Effective January 1, 2017, new rules will govern the taxation of mutual fund corporations structured as “switch funds”. Investors switching between funds will no longer be able to do so without incurring taxable capital gains. This article summarizes the impact of such changes.

Description of “switch funds” under the current regime

In Canada, most mutual funds are structured as trusts and some are structured as corporations (referred to as “corporate class funds”). The mutual fund trust is comprised of a single fund in which investors receive units of the trust, while the corporate class fund can hold several funds. Each fund is structured as a different class of shares, giving investors access to different investment portfolios of the corporation.

Under the corporate class structure, investors have the advantage of being able to switch between funds without incurring capital gains or losses. This is because the current rules deem switches between funds not to be a disposition of shares of the corporation, resulting in a tax deferral which is not available to investors of mutual fund trusts. Capital gains tax will be paid later upon the future disposition of the corporation’s shares.

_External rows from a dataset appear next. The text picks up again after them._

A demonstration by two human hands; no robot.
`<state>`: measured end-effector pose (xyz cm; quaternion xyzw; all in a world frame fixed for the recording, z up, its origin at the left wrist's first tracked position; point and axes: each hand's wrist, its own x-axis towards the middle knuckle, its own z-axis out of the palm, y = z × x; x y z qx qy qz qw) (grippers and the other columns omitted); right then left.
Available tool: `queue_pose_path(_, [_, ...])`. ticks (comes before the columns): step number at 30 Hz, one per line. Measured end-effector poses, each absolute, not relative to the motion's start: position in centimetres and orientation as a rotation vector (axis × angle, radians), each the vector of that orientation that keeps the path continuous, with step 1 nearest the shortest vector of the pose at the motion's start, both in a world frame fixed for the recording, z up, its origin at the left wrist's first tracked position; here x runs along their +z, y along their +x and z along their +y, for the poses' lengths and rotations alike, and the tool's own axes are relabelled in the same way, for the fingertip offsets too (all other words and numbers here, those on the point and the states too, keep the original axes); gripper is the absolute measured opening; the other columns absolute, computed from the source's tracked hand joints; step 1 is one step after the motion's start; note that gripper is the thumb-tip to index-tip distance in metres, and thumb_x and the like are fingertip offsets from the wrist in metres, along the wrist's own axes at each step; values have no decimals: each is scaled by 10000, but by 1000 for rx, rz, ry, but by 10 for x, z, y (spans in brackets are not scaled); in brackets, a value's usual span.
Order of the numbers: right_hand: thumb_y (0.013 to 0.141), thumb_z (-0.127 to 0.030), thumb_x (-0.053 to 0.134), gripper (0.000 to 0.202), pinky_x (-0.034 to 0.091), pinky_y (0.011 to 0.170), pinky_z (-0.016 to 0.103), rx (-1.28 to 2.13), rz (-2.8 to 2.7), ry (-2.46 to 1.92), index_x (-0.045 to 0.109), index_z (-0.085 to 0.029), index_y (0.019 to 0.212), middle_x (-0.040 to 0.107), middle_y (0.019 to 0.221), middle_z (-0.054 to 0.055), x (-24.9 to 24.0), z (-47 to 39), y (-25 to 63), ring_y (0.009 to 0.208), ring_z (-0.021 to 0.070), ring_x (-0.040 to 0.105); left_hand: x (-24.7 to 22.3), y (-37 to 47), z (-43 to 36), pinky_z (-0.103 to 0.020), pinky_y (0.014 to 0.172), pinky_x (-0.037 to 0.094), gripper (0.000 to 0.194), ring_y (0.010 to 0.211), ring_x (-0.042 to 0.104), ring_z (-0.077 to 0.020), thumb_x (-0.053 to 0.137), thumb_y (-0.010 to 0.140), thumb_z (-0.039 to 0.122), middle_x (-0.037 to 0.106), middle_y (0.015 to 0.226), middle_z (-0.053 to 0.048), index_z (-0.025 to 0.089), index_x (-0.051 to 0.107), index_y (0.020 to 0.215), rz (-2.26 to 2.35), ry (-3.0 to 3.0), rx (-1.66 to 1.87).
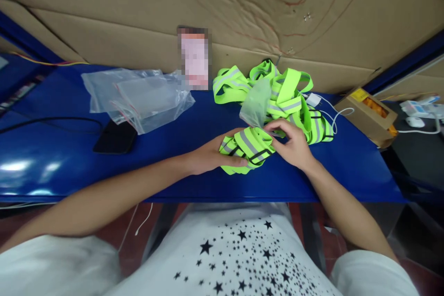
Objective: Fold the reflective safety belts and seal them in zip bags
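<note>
A folded bundle of neon yellow-green strap (248,148) with grey reflective stripes and black edging lies in my left hand (217,152), whose thumb presses over its front. My right hand (291,143) is closed at the bundle's upper right side, its fingertips bent in by a small clear plastic bag (256,101). Whether those fingertips grip the bag or the strap cannot be made out. Behind my hands, a loose heap of the same neon strap (287,97) lies on the blue table (194,185).
Several clear zip bags (145,97) lie at the left, partly over a black flat object (116,138). A blurred-out item (194,58) leans on the cardboard wall. At the right are a cardboard box (369,113) and a white cable (335,120).
</note>
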<state>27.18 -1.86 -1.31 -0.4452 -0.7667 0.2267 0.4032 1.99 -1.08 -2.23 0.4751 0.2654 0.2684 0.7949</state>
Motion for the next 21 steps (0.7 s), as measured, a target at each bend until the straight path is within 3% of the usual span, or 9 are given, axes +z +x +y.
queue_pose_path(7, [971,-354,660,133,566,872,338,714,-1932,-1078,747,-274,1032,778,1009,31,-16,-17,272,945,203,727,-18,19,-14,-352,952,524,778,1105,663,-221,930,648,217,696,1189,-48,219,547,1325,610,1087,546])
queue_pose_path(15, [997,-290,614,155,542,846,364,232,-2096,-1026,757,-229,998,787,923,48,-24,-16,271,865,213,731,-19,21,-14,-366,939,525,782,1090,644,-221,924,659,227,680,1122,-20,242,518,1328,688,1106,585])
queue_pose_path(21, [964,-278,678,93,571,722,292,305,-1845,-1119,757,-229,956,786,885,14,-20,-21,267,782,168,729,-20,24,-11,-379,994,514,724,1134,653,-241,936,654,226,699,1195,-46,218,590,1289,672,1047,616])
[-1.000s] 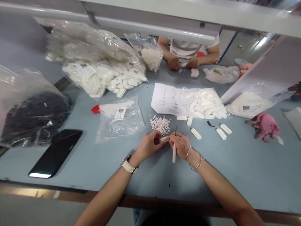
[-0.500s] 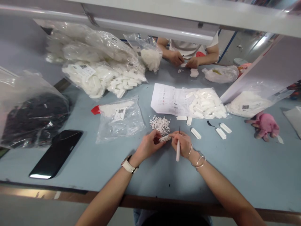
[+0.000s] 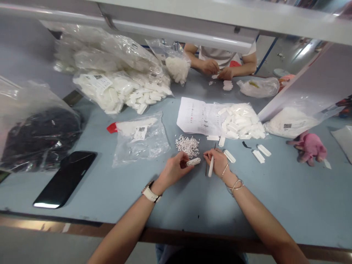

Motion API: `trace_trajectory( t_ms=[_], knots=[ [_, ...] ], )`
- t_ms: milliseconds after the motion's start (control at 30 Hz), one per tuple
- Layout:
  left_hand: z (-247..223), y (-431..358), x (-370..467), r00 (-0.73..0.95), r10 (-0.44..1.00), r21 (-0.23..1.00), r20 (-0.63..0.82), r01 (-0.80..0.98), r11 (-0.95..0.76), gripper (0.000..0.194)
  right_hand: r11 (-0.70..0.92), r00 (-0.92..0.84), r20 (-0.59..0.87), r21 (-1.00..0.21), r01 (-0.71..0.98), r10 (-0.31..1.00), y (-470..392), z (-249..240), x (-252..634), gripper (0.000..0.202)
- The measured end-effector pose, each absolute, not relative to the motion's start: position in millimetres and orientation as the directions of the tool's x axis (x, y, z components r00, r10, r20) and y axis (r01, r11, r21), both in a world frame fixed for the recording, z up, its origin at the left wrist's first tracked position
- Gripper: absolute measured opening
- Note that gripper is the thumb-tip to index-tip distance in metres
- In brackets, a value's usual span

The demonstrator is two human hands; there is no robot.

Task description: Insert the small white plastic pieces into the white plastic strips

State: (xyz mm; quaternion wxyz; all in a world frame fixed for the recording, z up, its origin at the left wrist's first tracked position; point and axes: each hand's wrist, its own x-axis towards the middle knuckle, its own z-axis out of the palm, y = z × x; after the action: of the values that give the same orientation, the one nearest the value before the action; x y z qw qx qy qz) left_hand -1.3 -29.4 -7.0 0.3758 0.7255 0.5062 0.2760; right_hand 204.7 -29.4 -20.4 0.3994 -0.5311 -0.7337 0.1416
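Observation:
A small white rectangular plastic piece (image 3: pixel 193 162) with tiny marks or holes along its face is pinched between the thumb and fingers of my left hand (image 3: pixel 175 167). My right hand (image 3: pixel 216 161) is closed around a white-handled, pen-like tool (image 3: pixel 211 168), its thin dark end poking up past the knuckles. Below the right fingertips a thin dark rod (image 3: pixel 206 169) shows; I cannot tell whether it is held too. A gap separates the right fingers from the white piece. Just beyond my left hand lies a heap of tiny white pellets (image 3: pixel 187 146).
Similar white pieces (image 3: pixel 229 156) lie right of my hands. Beyond are a printed sheet (image 3: pixel 192 115), a bag of white pieces (image 3: pixel 242 123) and a flat clear bag (image 3: pixel 141 143). A phone (image 3: pixel 66 179) lies left, a pink plush toy (image 3: pixel 310 148) right. A co-worker's hands (image 3: pixel 210 66) work opposite.
My right hand has drawn back to the right, off the white piece, and its tool has tilted. My left hand keeps the piece in nearly the same place.

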Motion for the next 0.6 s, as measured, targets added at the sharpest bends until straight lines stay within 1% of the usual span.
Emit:
trace_trajectory(
  t_ms=[167,233,367,500,600],
  knots=[
    [-6,-29,-1,0.333,0.942,0.820,0.032,0.530,-0.215,0.023,0.388,-0.042,0.449,-0.715,0.581,0.892,-34,-17,198,0.023],
    [-7,-29,-1,0.333,0.942,0.825,0.047,0.518,-0.225,0.023,0.404,-0.029,0.469,-0.726,0.556,0.883,-36,-16,196,0.022],
    [-9,-29,-1,0.336,0.940,0.828,0.054,0.511,-0.230,0.022,0.463,-0.077,0.501,-0.717,0.521,0.862,-39,-17,192,0.024],
    [-9,-29,-2,0.352,0.935,0.830,0.041,0.509,-0.228,0.022,0.473,-0.098,0.481,-0.771,0.426,0.871,-41,-17,191,0.025],
    [-8,-29,-1,0.350,0.936,0.830,0.042,0.509,-0.228,0.023,0.476,-0.118,0.471,-0.781,0.405,0.874,-42,-17,190,0.024]
  ],
)
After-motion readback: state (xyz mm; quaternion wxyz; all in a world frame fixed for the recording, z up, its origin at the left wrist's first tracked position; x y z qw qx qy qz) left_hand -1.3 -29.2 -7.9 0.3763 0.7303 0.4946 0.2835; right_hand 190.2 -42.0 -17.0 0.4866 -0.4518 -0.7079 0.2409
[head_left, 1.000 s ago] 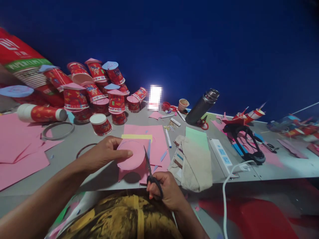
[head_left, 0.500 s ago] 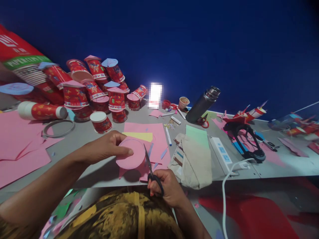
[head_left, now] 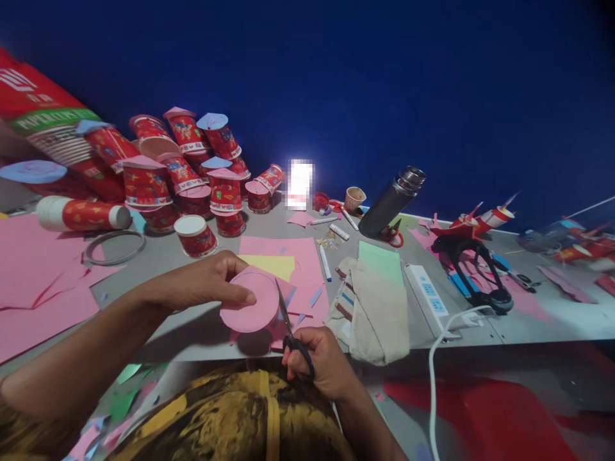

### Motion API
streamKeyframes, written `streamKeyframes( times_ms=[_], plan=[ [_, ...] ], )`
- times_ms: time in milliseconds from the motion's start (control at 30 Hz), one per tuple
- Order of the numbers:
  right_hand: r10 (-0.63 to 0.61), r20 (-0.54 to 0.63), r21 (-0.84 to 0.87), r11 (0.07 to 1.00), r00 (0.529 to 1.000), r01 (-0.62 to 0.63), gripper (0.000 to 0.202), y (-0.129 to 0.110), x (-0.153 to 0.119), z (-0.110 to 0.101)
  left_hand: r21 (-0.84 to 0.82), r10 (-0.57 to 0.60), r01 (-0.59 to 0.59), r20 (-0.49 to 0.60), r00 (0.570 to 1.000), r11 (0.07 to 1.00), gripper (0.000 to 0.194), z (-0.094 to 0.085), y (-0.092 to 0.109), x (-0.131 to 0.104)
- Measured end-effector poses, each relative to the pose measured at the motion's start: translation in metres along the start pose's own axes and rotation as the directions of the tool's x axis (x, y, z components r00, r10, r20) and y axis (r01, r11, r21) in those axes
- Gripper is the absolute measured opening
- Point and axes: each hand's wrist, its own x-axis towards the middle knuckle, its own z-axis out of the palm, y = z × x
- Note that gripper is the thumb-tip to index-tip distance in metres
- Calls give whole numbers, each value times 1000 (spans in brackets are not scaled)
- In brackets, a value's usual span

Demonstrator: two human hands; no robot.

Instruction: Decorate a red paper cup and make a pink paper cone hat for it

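A pink paper circle (head_left: 250,312) with a drawn outline is pinched in my left hand (head_left: 218,282), thumb on top and the other fingers hidden under it. My right hand (head_left: 319,360) grips black-handled scissors (head_left: 284,309) by the finger loops. The scissor blades lie against the circle's right edge and point away from me. Under the circle, pink paper sheets (head_left: 305,256) and a yellow strip (head_left: 273,264) lie on the table, with small blue scraps (head_left: 316,296) among them.
Red paper cups (head_left: 180,173) with paper tops are stacked at the left, near a tape-like ring (head_left: 115,247). To the right are a beige cloth (head_left: 379,314), a white power strip (head_left: 427,298), a dark thermos (head_left: 391,203) and a black headset-like frame (head_left: 473,272).
The pink circle has shifted slightly left and toward me with my left hand. The scissors have moved slightly left, staying at its right edge.
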Motion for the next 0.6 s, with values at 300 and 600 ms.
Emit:
streamKeyframes(
  times_ms=[300, 600],
  plan=[
    [2, -35, 17, 1000, 999, -2, 40, 4, 0, 3, -33, 57, -58, -24, 998, 998, 36, -3, -5, 0],
    [16, -56, 18, 1000, 998, -15, 41, 7, 1, 6, -61, 40, -46, -97, 994, 997, 34, 9, -5, -9]
  ],
)
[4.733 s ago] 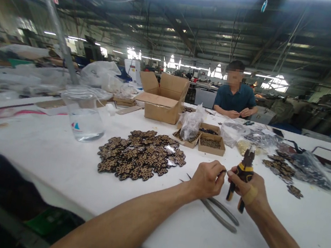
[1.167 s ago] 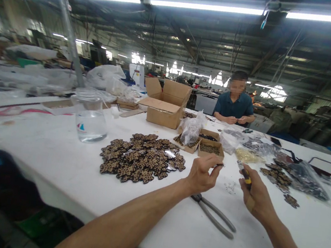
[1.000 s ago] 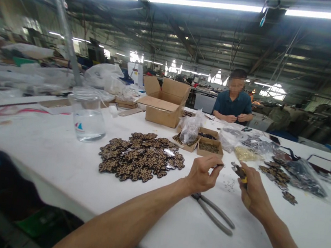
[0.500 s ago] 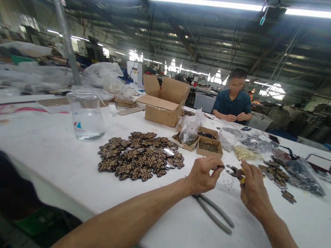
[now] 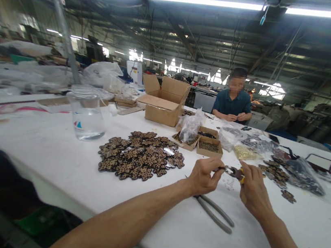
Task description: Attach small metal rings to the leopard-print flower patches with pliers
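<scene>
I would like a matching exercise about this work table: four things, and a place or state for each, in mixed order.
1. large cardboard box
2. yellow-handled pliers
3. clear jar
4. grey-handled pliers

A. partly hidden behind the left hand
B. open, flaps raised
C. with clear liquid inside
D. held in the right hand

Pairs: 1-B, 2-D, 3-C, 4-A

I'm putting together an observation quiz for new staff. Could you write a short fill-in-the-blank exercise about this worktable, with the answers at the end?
1. The pliers with yellow on the grips are in the wearer's ____ hand.
2. The tool lying on the white table has handles coloured ____.
3. The clear jug is partly filled with a colourless ____.
4. The large cardboard box stands with its top flaps ____.

Missing words: right; grey; liquid; open.
</scene>
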Tool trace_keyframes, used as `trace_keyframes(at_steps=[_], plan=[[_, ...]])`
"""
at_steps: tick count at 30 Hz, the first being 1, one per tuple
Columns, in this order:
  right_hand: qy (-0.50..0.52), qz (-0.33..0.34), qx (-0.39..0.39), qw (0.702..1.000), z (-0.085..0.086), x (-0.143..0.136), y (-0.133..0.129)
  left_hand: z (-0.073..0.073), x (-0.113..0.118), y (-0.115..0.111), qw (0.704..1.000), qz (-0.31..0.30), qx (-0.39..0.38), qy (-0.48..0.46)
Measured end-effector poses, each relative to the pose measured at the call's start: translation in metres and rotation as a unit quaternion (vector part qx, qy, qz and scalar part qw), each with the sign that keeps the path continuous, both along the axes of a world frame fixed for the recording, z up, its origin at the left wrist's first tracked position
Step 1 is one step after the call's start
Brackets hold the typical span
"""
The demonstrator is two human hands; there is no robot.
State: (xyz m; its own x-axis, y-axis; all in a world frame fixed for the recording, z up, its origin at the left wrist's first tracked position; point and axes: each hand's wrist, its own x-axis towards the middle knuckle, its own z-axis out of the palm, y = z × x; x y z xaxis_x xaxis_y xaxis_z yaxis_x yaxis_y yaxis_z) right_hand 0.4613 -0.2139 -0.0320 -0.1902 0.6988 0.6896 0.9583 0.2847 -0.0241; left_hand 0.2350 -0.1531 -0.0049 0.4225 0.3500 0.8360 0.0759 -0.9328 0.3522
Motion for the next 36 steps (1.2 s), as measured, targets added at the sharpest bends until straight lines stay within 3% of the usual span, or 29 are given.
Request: trace_keyframes(at_steps=[25,36], plan=[[-0.077,-0.113,0.030,0.990,0.0097,-0.0015,-0.0091,-0.0038,0.0027,-0.0034,1.000,-0.011,0.019,0.015],[-0.080,-0.121,0.052,0.988,0.0090,-0.0020,-0.0085,-0.0035,0.0032,-0.0047,1.000,-0.007,0.024,0.010]])
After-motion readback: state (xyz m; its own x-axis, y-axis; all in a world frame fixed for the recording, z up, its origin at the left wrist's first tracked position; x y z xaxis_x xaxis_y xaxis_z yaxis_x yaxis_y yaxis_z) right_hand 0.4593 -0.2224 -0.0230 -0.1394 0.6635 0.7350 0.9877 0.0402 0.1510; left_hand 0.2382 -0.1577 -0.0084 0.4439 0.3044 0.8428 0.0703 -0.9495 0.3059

Impact of the 2016 Legislative Proposals

Effective January 1st 2017, taxpayers switching between funds will be considered to have disposed of their original shares at fair market value and will therefore immediately be taxed on capital gains.

However, the 2016 Legislative Proposals provide for the following two exemptions, allowing tax deferral in these specific cases:

  • If the exchange or disposition occurs in the course of a transaction covered by section 86 of the Income Tax Act (“ITA”) or an amalgamation under section 87 ITA, a shareholder will be entitled to a tax deferral provided that: i) all shares of the particular class are exchanged, ii) the original and new shares derive their value in the same proportion from the same property, and iii) the exchange was strictly done for bona fide reasons and not to obtain a tax deferral; or
  • If shares of a class of the mutual fund corporation are exchanged for shares of the same class, provided that: i) the original and new shares derive their value in the same proportion from the same property, and ii) that class is recognized under securities legislation as a single investment fund.

The above-mentioned changes will be implemented as of January 1, 2017. Therefore, investors wishing to switch shares within a mutual fund corporation have until December 31, 2016 to benefit from the current tax deferral rules.